■ TRY IT:
Please reproduce the records exactly, leaving out any pictures.

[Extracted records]
□ □ □ □ □

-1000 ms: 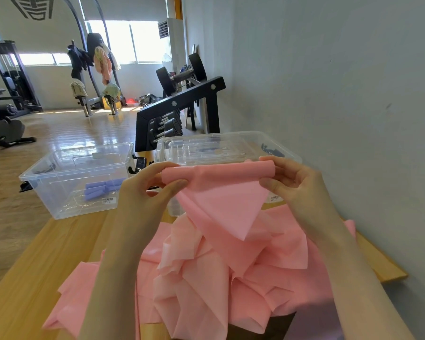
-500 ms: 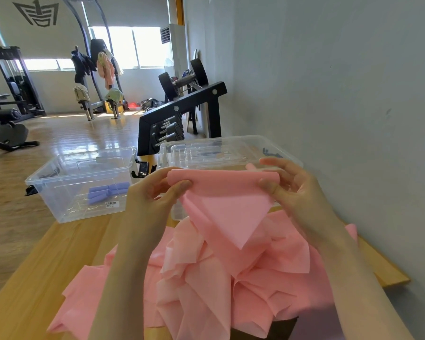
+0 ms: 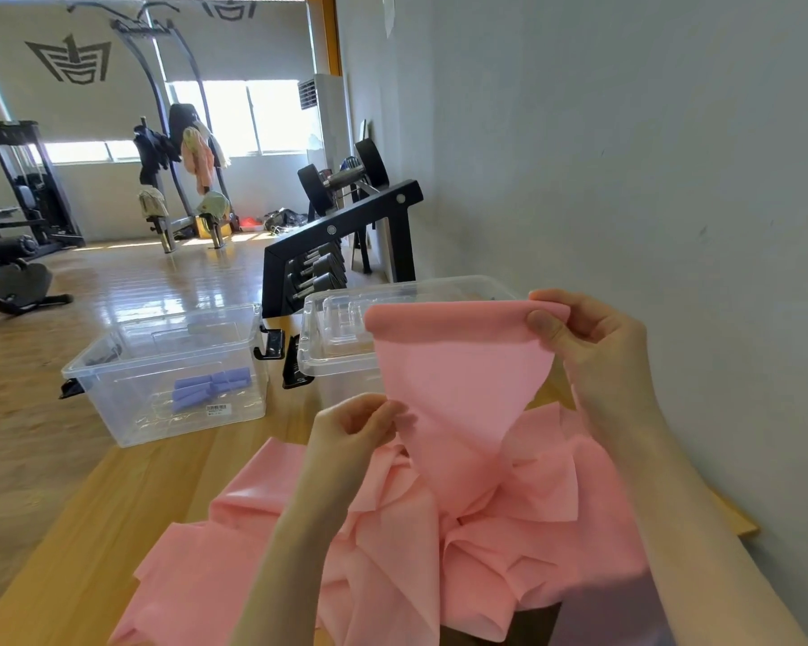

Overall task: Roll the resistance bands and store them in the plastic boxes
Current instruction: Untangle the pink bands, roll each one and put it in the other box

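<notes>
Pink resistance band [image 3: 462, 515] lay crumpled in a heap on the near end of the wooden surface [image 3: 80, 529], its free end lifted up. Left hand [image 3: 355, 428] pinched the band's left edge low down; right hand [image 3: 584, 342] gripped the rolled top edge higher, near the wall. Farther left sat an open plastic box [image 3: 113, 389] with purple rolled bands [image 3: 211, 389] inside. Lidded plastic box [image 3: 327, 328] stood just right of it, behind the raised band.
</notes>
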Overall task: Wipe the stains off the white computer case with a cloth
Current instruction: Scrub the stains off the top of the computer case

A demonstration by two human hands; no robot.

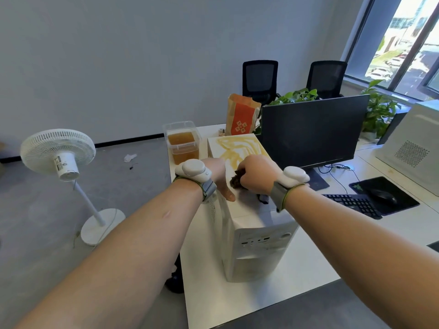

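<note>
A white computer case (247, 224) stands upright on the white desk, its top face smeared with yellow-brown stains (240, 148) over the far half. My right hand (257, 173) grips a dark, stained cloth (236, 180) bunched against the case top, near the edge of the stains. My left hand (217, 176) rests on the left top edge of the case, thumb down on the top face, steadying it. Both wrists carry white trackers on grey straps.
A clear tub of brownish liquid (183, 144) and an orange paper bag (242, 115) stand beyond the case. A black monitor (311, 129), keyboard (356, 204) and mouse on a pad (384, 197) lie to the right. A white pedestal fan (59, 155) stands on the floor at left.
</note>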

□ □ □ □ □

■ SOLUTION TO THE PROBLEM:
-1000 ms: 
-500 ms: 
+0 ms: 

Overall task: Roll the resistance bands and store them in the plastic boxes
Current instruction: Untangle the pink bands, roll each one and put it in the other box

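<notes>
Pink resistance band [image 3: 462, 515] lay crumpled in a heap on the near end of the wooden surface [image 3: 80, 529], its free end lifted up. Left hand [image 3: 355, 428] pinched the band's left edge low down; right hand [image 3: 584, 342] gripped the rolled top edge higher, near the wall. Farther left sat an open plastic box [image 3: 113, 389] with purple rolled bands [image 3: 211, 389] inside. Lidded plastic box [image 3: 327, 328] stood just right of it, behind the raised band.
</notes>
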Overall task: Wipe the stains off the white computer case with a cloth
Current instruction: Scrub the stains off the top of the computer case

A demonstration by two human hands; no robot.


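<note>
A white computer case (247, 224) stands upright on the white desk, its top face smeared with yellow-brown stains (240, 148) over the far half. My right hand (257, 173) grips a dark, stained cloth (236, 180) bunched against the case top, near the edge of the stains. My left hand (217, 176) rests on the left top edge of the case, thumb down on the top face, steadying it. Both wrists carry white trackers on grey straps.
A clear tub of brownish liquid (183, 144) and an orange paper bag (242, 115) stand beyond the case. A black monitor (311, 129), keyboard (356, 204) and mouse on a pad (384, 197) lie to the right. A white pedestal fan (59, 155) stands on the floor at left.
</note>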

Nothing else remains to be done in this exercise.